Addis Abeba, Ethiopie — Le nouvel accord tarifaire signé à Addis Abeba entre les autorités éthiopiennes et djiboutiennes compétentes semble avoir apaisé la vague de protestations soulevée par la communauté éthiopienne des affaires contre l'augmentation de tarif annoncée par Djibouti.
Celle-ci aurait en effet pu coûter 170 millions de dollars supplémentaires par an au pays.
L'accord prévoit une augmentation de 200 pour cent de la taxe sur les véhicules, le fret en conteneur, tout le fret en gros, le riz, la farine, les céréales, les boissons alcoolisées, le tabac et le ciment, alors que le tarif fixe d'un dollar US qui était prélevé sur chaque tonne d'engrais, de médicaments et de carburant restera inchangé.
Les analystes économiques qualifient de "justes" les modifications du nouvel accord.

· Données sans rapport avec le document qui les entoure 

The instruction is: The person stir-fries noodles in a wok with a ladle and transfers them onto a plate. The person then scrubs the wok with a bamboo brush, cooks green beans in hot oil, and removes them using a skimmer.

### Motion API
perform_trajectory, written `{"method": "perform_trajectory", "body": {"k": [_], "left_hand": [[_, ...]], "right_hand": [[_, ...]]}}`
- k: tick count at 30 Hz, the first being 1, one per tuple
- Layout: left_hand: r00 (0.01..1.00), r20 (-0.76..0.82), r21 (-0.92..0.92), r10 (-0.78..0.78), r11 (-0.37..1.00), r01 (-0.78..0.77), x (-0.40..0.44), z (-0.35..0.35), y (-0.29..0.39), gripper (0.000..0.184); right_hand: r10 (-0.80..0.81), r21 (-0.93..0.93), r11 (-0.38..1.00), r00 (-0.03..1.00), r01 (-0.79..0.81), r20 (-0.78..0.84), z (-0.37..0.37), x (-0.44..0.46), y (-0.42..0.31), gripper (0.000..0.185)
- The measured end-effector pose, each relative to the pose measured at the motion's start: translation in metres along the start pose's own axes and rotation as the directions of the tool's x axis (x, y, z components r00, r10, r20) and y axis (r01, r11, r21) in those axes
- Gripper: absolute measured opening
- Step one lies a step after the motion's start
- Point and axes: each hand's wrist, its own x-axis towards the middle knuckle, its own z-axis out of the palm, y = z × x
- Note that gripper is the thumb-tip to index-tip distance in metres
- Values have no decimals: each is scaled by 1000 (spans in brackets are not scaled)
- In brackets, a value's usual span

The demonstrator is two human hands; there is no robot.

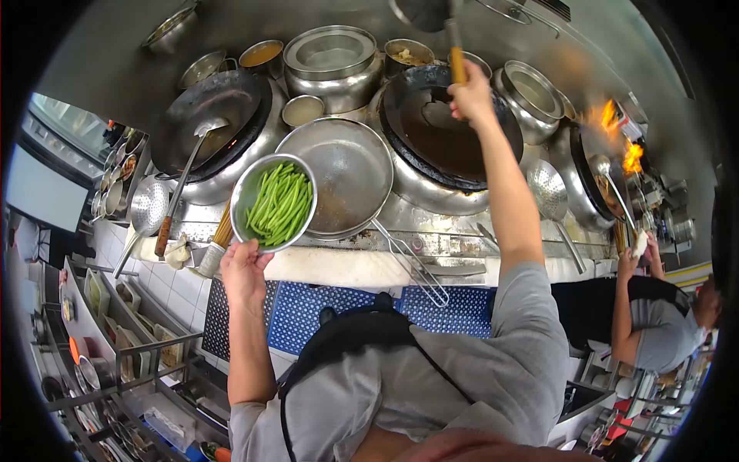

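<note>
My left hand [244, 271] grips the rim of a steel bowl [239, 202], which is tilted towards me. Long green beans [280, 204] lie in it. Wooden-handled and raised towards the back wall, a ladle [455, 46] is in my closed right hand [471, 94]; its head is partly cut off at the top edge. Below that hand, a wok [431, 146] of dark liquid sits on the range. A wide round strainer [339, 173] with a wire handle lies between the bowl and this wok, over another vessel.
At left another wok [181, 115] has a ladle [178, 189] resting in it, near a perforated skimmer [148, 208]. A second skimmer [548, 189] lies right. Steel pots [331, 77] line the back. Flames [631, 156] rise by a co-worker's wok [593, 181]; the co-worker [666, 323] stands right.
</note>
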Motion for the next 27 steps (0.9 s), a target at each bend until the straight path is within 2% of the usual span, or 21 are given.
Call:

Le but de l'augmentation de tarif introduite par les nouveaux responsables port -l'Autorité du Port International de Dubaï- est de "réajuster les droits prélevés par le port par rapport au service fourni".

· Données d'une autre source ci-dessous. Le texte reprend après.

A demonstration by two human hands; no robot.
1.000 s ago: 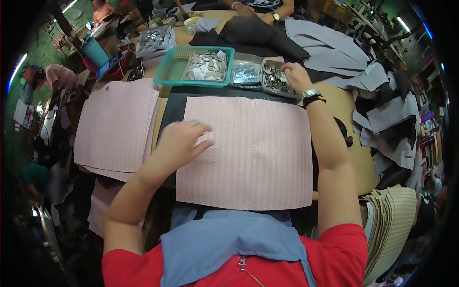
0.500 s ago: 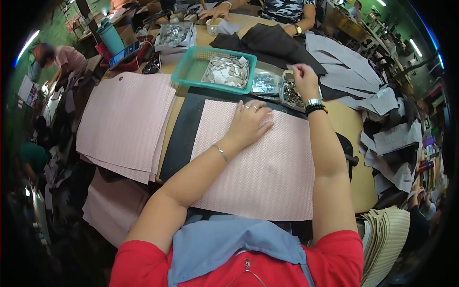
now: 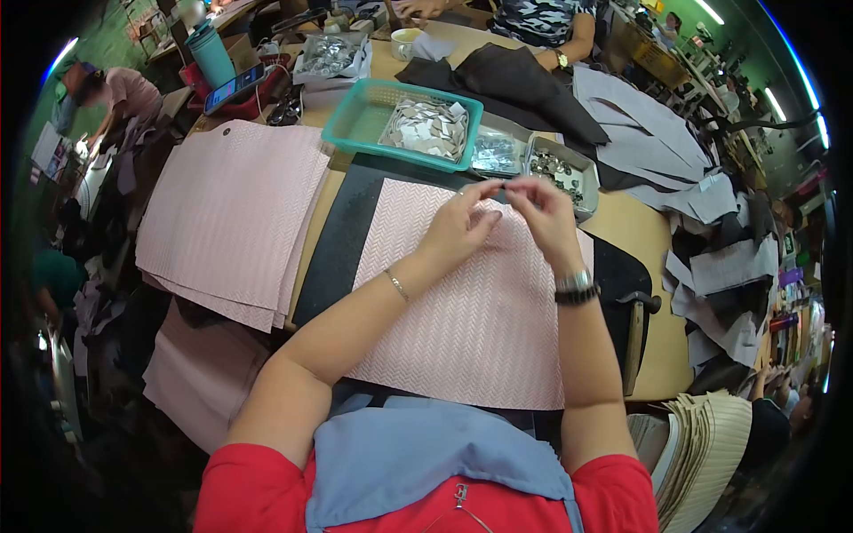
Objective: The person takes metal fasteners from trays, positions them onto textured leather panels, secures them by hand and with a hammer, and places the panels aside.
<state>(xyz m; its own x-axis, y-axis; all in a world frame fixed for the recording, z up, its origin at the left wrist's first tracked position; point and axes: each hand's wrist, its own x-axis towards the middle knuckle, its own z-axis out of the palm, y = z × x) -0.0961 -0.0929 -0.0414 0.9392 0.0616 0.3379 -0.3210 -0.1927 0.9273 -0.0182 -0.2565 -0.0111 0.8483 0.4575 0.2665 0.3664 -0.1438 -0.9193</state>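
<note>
A pink herringbone-patterned sheet (image 3: pixel 471 329) lies in front of me on a black mat (image 3: pixel 342 222). My left hand (image 3: pixel 458 226) is over its upper part, fingers curled, with the index fingertip at the sheet's far edge. Just right of it, my right hand (image 3: pixel 546 218) pinches with thumb and index finger. The fingertips of both hands meet around a tiny dark piece, too small and blurred to name. Behind my right hand stands a grey box of small metal fittings (image 3: pixel 564 164). Beside it, another box holds clear-wrapped pieces (image 3: pixel 496 153).
A teal basket (image 3: pixel 342 129) contains many small pale squares. Stacked pink sheets (image 3: pixel 227 222) lie at left. A hammer (image 3: pixel 637 342) rests at right. Dark fabric (image 3: pixel 506 84) and grey cut pieces (image 3: pixel 640 120) cover the far side, where another person (image 3: pixel 533 22) sits.
My right hand has come from the box of metal fittings back to the sheet's far edge, beside my left. My left hand has risen from lying flat and curled its fingers.
</note>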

La nouvelle donne ainsi induite a donné lieu, dans la presse locale, au commentaire suivant: "Etant donné que presque toutes les importations et les exportations de l'Ethiopie passent par ce port, Djibouti détient la ligne de survie de l'Ethiopie. Le port a non seulement une importance économique pour l'Ethiopie, mais aussi une importance politique et il représente aussi un enjeu pour la sécurité. Par conséquent, tout événement qui affecte le fonctionnement du port a inévitablement un impact sur l'Ethiopie".